BEGIN Recorded data

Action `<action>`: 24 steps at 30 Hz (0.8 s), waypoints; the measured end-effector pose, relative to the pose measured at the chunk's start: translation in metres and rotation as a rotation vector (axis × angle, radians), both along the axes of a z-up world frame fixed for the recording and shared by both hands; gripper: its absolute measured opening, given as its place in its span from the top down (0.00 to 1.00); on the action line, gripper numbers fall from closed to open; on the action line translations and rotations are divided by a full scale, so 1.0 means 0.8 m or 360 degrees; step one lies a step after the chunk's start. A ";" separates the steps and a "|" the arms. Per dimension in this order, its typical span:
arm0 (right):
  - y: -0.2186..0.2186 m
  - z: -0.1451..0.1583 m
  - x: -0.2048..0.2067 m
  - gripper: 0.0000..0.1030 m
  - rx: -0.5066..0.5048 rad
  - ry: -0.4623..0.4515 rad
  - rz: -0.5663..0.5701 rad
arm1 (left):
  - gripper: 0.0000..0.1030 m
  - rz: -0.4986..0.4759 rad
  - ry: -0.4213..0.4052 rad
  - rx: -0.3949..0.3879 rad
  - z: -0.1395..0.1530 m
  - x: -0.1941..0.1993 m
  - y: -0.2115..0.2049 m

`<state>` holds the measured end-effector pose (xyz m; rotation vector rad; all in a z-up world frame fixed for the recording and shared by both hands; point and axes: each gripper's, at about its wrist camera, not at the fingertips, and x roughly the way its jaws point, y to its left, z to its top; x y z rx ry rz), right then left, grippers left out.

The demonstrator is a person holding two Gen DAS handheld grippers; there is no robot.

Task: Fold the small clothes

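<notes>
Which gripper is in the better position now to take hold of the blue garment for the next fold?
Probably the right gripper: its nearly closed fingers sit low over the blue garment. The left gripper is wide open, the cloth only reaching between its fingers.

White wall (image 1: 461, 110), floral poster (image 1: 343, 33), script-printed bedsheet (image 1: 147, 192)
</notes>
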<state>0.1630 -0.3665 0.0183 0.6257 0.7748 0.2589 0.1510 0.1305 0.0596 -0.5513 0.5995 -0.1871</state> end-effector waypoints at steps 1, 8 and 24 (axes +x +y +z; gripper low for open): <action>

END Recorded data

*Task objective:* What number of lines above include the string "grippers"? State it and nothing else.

*Completed exercise:* 2